■ **TO DO**:
Repeat only the lines below from the one containing "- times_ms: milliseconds" through the one containing "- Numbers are", inclusive, exactly as written.

= = = = =

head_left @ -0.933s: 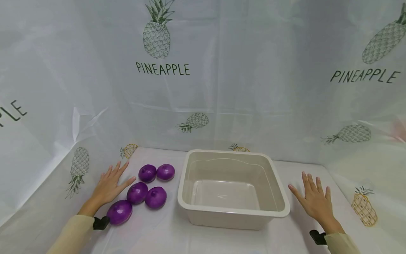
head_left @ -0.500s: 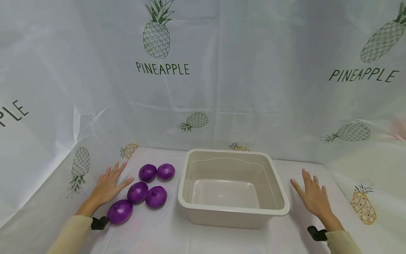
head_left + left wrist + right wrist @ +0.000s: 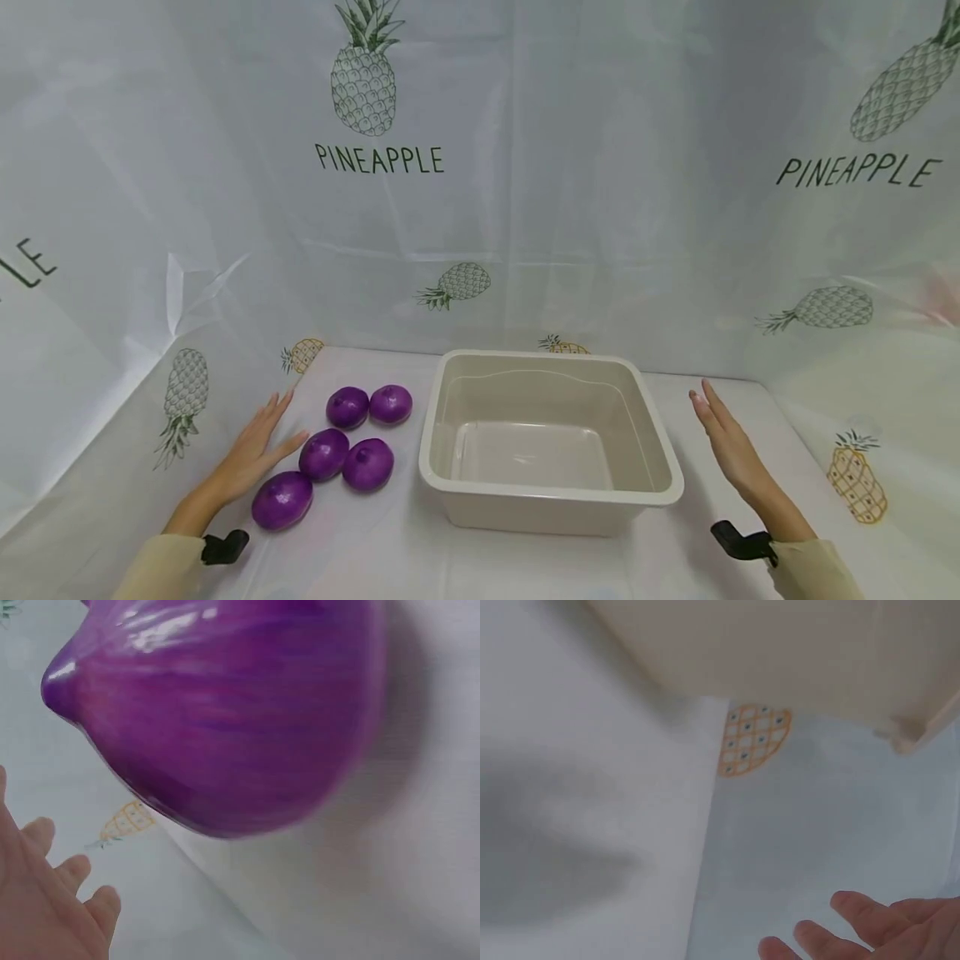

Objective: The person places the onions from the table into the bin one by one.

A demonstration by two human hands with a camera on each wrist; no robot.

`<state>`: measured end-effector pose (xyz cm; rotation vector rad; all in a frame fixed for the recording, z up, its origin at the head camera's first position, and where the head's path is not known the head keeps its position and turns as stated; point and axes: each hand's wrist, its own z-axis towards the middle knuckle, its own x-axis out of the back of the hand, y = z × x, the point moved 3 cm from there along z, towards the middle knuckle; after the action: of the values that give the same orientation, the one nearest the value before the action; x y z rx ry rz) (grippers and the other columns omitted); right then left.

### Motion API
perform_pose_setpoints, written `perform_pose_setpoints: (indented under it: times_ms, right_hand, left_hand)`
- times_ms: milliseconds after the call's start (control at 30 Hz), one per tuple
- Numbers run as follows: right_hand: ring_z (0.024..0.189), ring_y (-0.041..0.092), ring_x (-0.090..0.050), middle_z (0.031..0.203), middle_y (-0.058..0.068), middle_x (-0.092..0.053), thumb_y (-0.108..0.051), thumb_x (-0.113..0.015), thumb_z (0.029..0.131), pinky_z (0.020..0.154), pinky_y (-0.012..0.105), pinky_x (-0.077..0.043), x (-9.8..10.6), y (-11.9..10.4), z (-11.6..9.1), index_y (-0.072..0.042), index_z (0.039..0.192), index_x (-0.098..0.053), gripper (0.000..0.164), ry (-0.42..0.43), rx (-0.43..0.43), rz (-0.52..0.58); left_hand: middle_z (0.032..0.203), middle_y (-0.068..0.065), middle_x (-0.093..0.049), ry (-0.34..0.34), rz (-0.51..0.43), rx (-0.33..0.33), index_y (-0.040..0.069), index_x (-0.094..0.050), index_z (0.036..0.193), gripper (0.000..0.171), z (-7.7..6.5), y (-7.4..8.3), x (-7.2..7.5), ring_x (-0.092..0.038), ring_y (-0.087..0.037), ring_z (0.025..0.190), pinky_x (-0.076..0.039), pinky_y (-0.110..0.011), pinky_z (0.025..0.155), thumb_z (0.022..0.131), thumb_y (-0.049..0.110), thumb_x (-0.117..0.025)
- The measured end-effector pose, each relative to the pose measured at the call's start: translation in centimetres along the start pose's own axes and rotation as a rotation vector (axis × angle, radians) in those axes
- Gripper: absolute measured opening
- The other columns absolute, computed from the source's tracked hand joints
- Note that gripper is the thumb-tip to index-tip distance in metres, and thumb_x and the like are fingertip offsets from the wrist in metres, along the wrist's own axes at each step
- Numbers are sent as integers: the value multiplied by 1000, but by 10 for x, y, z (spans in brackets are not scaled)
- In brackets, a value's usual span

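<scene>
Several glossy purple onions lie grouped on the left of the white table, one of them (image 3: pixel 368 465) nearest the tub. My left hand (image 3: pixel 251 454) is just left of the group, fingers straight, thumb pointing at the middle onion (image 3: pixel 324 455); it holds nothing. In the left wrist view a purple onion (image 3: pixel 232 712) looms large beside the hand's fingers (image 3: pixel 101 907). A beige plastic tub (image 3: pixel 551 500) stands in the centre with nothing in it. To its right my right hand (image 3: pixel 731 442) is raised edge-on, fingers straight, holding nothing. The tub's wall (image 3: pixel 780 652) shows in the right wrist view.
White sheeting (image 3: pixel 570 208) printed with pineapples rises behind the table and along both sides. Both wrists carry a black strap-on piece, such as the right one (image 3: pixel 742 542). White tabletop (image 3: pixel 525 571) extends in front of the tub.
The right hand has turned from palm-down and spread to edge-on, its fingers closer together. The left hand has also turned slightly, its fingers drawing together. Onions and tub stay put.
</scene>
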<state>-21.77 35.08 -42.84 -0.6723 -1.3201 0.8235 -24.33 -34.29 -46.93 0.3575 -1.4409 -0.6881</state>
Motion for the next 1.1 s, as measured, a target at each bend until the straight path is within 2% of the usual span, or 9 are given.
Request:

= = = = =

■ **ANSWER AREA**:
- times_ms: milliseconds after the call's start (control at 30 Hz), one per tuple
- Numbers run as follows: right_hand: ring_z (0.024..0.189), ring_y (-0.041..0.092), ring_x (-0.090..0.050), middle_z (0.031..0.203), middle_y (-0.058..0.068), middle_x (-0.092..0.053), thumb_y (-0.108..0.051), thumb_x (-0.113..0.015), thumb_z (0.029..0.131), pinky_z (0.020..0.154), pinky_y (-0.012..0.105), pinky_x (-0.077..0.043), x (-9.8..10.6), y (-11.9..10.4), z (-11.6..9.1), index_y (-0.072..0.042), index_z (0.039..0.192), index_x (-0.098..0.053), gripper (0.000..0.164), ry (-0.42..0.43), rx (-0.43..0.43), rz (-0.52..0.58); left_hand: middle_z (0.032..0.203), middle_y (-0.068..0.065), middle_x (-0.093..0.049), ry (-0.34..0.34), rz (-0.51..0.43), rx (-0.33..0.33), index_y (-0.040..0.069), index_x (-0.094..0.050), index_z (0.036..0.193), gripper (0.000..0.171), z (-7.7..6.5), y (-7.4..8.3), x (-7.2..7.5), ring_x (-0.092..0.038), ring_y (-0.087..0.037), ring_z (0.025..0.190), pinky_x (-0.076..0.039), pinky_y (-0.110..0.011), pinky_z (0.025..0.155), thumb_z (0.022..0.131), thumb_y (-0.049..0.110), thumb_x (-0.117..0.025)
- The measured end-effector pose, each relative to the pose measured at the call's start: translation in centimetres along the start pose's own axes and rotation as a rotation vector (axis × angle, radians) in those axes
- Gripper: absolute measured opening
- The other columns absolute, computed from the source's tracked hand joints
- Note that gripper is the thumb-tip to index-tip distance in metres, and thumb_x and the like are fingertip offsets from the wrist in metres, along the wrist's own axes at each step
- Numbers are sent as integers: the value multiplied by 1000, but by 10 for x, y, z (spans in brackets are not scaled)

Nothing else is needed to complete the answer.